Only the lines from the one containing "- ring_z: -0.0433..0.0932" through the one containing "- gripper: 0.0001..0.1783" should be printed, exactly as they appear below, with both ends included.

--- Available data Enclosed Below ---

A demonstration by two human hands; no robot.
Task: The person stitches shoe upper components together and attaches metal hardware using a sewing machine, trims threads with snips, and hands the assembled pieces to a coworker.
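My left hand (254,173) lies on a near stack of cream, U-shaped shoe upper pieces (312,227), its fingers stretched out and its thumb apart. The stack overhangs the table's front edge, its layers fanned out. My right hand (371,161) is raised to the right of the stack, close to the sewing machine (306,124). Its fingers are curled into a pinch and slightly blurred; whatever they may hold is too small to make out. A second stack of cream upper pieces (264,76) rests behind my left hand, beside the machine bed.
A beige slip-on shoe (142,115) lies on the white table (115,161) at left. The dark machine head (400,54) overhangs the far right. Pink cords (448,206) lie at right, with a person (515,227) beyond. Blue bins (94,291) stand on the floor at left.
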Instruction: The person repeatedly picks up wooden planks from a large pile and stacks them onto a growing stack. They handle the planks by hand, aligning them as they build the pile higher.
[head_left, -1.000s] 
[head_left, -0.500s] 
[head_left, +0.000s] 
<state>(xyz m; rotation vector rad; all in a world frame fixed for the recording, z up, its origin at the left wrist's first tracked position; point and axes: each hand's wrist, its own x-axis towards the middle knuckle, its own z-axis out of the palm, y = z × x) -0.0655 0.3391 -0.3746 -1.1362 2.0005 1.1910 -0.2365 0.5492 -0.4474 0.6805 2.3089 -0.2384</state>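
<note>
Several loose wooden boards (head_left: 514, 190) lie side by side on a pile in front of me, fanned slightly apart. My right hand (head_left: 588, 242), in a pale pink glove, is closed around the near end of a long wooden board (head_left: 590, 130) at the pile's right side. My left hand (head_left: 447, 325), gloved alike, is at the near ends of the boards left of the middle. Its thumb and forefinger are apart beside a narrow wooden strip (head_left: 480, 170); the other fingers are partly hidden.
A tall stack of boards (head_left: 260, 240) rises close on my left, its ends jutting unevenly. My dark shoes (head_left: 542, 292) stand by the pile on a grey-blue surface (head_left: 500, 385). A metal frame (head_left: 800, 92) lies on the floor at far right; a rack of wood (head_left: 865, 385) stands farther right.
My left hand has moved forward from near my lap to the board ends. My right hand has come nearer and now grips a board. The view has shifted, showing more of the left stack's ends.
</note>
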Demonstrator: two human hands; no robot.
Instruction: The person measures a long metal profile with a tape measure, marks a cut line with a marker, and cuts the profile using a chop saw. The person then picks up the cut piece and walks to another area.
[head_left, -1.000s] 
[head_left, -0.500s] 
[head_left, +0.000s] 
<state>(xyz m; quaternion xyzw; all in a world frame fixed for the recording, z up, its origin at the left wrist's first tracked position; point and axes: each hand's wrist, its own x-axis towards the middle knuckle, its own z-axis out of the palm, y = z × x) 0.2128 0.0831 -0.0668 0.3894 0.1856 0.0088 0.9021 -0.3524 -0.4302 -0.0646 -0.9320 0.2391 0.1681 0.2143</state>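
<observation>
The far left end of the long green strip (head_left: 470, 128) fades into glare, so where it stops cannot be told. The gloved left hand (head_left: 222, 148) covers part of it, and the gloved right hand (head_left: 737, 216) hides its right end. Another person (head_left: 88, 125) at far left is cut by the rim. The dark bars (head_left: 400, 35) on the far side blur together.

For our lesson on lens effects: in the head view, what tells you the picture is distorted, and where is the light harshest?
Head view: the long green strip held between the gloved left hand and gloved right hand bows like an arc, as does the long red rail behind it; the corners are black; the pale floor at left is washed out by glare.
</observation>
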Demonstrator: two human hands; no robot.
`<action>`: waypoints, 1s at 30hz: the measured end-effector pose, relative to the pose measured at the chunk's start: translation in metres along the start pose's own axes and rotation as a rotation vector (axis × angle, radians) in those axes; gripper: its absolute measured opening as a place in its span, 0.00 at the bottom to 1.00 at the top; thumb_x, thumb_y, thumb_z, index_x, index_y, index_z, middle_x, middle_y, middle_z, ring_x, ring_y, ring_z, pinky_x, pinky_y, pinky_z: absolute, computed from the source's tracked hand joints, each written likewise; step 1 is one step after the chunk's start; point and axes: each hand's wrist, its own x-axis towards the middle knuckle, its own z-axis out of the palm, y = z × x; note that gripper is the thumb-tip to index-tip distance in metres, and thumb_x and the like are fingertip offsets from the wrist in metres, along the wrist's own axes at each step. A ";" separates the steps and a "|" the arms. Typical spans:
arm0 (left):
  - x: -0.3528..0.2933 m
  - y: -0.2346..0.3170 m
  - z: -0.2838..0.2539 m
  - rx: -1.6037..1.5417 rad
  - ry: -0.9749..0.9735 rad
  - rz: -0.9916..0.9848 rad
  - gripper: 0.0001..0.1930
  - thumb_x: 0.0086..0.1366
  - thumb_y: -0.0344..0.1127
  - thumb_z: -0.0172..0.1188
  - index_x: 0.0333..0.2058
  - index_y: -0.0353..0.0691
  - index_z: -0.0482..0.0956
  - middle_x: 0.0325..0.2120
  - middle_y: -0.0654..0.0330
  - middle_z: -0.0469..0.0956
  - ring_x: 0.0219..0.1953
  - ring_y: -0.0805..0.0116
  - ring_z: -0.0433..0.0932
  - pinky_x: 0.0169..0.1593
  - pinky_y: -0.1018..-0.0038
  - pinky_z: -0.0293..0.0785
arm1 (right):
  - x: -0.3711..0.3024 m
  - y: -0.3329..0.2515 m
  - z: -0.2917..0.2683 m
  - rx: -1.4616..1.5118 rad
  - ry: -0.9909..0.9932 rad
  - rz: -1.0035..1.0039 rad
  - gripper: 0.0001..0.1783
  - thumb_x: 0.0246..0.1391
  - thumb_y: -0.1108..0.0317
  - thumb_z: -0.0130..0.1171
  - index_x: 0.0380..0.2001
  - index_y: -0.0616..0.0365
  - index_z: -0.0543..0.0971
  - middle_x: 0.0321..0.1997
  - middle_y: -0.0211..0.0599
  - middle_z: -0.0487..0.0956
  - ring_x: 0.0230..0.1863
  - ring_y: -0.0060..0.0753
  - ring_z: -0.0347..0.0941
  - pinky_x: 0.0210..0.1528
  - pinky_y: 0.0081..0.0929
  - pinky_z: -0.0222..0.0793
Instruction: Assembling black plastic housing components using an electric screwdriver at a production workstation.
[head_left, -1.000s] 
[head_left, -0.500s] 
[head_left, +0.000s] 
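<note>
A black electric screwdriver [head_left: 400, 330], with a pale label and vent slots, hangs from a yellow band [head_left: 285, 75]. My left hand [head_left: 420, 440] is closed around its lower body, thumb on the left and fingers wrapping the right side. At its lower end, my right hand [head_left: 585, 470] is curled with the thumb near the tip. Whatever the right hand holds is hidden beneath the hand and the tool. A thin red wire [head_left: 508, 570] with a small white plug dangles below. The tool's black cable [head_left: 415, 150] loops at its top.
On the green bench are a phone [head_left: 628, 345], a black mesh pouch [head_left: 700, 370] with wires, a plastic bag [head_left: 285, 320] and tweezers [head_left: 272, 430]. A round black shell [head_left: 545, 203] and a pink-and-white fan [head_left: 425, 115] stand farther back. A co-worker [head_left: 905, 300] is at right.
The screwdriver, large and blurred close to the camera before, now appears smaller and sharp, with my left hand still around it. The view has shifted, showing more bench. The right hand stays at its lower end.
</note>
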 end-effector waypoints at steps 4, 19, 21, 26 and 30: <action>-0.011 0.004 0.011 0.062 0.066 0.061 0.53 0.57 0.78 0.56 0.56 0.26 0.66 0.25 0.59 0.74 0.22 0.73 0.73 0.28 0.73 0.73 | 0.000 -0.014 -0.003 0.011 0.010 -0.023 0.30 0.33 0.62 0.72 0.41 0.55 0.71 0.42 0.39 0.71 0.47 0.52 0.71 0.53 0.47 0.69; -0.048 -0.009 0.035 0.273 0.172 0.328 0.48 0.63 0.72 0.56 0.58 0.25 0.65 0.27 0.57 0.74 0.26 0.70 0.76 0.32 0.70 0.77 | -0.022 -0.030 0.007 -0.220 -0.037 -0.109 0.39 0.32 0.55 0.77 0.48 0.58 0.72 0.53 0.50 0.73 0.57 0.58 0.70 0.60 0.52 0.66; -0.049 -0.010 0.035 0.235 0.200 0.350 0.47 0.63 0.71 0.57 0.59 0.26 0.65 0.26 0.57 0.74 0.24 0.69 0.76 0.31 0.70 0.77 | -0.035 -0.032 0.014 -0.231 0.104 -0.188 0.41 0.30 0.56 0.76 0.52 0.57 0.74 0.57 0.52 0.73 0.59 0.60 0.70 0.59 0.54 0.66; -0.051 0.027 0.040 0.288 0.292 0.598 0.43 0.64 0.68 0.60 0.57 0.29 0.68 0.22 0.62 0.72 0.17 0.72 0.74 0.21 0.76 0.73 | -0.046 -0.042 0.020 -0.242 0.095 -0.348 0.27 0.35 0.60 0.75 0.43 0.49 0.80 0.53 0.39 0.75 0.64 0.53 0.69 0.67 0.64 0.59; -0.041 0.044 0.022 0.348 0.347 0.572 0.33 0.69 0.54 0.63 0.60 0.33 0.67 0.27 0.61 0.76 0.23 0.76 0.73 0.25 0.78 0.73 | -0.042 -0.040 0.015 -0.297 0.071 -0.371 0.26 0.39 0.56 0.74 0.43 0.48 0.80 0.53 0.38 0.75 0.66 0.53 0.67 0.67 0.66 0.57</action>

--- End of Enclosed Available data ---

- Your response:
  - ring_z: -0.0433..0.0932
  - pinky_x: 0.0169..0.1593
  - pinky_y: -0.1018..-0.0038
  - pinky_z: -0.0293..0.0785
arm1 (right):
  - x: -0.3711..0.3024 m
  - y: -0.3329..0.2515 m
  - z: -0.2917..0.2683 m
  - rx: -1.4616..1.5118 rad
  - ry: -0.9909..0.9932 rad
  - rz: -1.0035..1.0039 rad
  - gripper: 0.0001..0.1783

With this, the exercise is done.